BEGIN Exercise data

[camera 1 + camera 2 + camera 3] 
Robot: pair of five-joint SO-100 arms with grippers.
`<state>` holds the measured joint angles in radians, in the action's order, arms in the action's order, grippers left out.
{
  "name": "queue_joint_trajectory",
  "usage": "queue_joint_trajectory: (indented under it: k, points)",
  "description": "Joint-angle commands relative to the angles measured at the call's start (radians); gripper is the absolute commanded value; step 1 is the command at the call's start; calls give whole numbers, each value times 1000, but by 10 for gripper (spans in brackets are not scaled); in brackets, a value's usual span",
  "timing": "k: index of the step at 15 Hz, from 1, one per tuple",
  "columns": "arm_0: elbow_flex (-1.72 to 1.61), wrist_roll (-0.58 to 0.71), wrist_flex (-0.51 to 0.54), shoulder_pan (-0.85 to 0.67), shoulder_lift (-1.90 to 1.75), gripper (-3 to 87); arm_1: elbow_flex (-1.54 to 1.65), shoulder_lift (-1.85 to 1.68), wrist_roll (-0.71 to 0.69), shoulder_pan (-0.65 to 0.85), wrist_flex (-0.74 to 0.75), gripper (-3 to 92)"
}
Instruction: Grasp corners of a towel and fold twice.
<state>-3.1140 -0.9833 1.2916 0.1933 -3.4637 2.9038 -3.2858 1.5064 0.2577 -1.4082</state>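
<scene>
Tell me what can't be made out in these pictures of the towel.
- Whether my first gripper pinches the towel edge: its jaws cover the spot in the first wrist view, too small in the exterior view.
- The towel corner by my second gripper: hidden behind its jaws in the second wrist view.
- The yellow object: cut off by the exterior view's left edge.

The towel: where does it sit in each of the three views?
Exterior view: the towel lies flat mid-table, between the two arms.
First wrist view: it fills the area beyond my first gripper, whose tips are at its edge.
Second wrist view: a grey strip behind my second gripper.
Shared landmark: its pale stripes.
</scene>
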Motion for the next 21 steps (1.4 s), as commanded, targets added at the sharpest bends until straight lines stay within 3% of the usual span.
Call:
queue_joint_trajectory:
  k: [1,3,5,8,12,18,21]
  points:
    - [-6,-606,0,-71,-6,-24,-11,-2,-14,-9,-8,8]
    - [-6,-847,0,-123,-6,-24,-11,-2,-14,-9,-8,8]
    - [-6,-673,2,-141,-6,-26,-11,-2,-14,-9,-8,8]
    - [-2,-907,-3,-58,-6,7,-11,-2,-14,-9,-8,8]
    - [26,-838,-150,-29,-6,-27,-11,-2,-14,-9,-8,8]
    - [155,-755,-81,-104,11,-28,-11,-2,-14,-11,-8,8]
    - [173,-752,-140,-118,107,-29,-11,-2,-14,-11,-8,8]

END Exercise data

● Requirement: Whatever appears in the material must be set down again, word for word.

● Output for this task:
[camera 1 + camera 2 + camera 3] 
Robot: pair of five-joint SO-100 arms with grippers.
`<state>` holds the measured joint angles in radians, in the action's order, arms in the action's order, grippers left out.
{
  "name": "queue_joint_trajectory",
  "usage": "queue_joint_trajectory: (indented under it: k, points)",
  "description": "Joint-angle commands relative to the angles measured at the call's start (radians); gripper is the absolute commanded value; step 1 is the command at the call's start; calls give whole numbers, each value times 1000, but by 10 for gripper (spans in brackets are not scaled); in brackets, a value's usual span",
  "timing": "k: index of the step at 15 Hz, from 1, one per tuple",
  "columns": "arm_0: elbow_flex (-1.72 to 1.61), wrist_roll (-0.58 to 0.71), wrist_flex (-0.51 to 0.54), shoulder_pan (-0.85 to 0.67), shoulder_lift (-1.90 to 1.75), gripper (-3 to 87); arm_1: elbow_flex (-1.54 to 1.65), shoulder_lift (-1.85 to 1.68), wrist_roll (-0.71 to 0.69), shoulder_pan (-0.65 to 0.85), wrist_flex (-0.74 to 0.75), gripper (-3 to 92)"
}
Instruction: Grasp corners of a towel and fold twice.
<state>-3.1140 -0.9833 1.2916 0.1933 -3.4637 2.9038 -3.2858 1.5064 0.2577 -1.4082</state>
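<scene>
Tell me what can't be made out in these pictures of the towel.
- Whether my first gripper pinches the towel edge: its jaws cover the spot in the first wrist view, too small in the exterior view.
- The towel corner by my second gripper: hidden behind its jaws in the second wrist view.
- The yellow object: cut off by the exterior view's left edge.

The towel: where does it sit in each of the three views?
Exterior view: the towel lies flat mid-table, between the two arms.
First wrist view: it fills the area beyond my first gripper, whose tips are at its edge.
Second wrist view: a grey strip behind my second gripper.
Shared landmark: its pale stripes.
</scene>
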Motion for the next 21 steps (1.4 s), as commanded, targets added at the sharpest bends until straight lines stay within 3% of the usual span.
Call:
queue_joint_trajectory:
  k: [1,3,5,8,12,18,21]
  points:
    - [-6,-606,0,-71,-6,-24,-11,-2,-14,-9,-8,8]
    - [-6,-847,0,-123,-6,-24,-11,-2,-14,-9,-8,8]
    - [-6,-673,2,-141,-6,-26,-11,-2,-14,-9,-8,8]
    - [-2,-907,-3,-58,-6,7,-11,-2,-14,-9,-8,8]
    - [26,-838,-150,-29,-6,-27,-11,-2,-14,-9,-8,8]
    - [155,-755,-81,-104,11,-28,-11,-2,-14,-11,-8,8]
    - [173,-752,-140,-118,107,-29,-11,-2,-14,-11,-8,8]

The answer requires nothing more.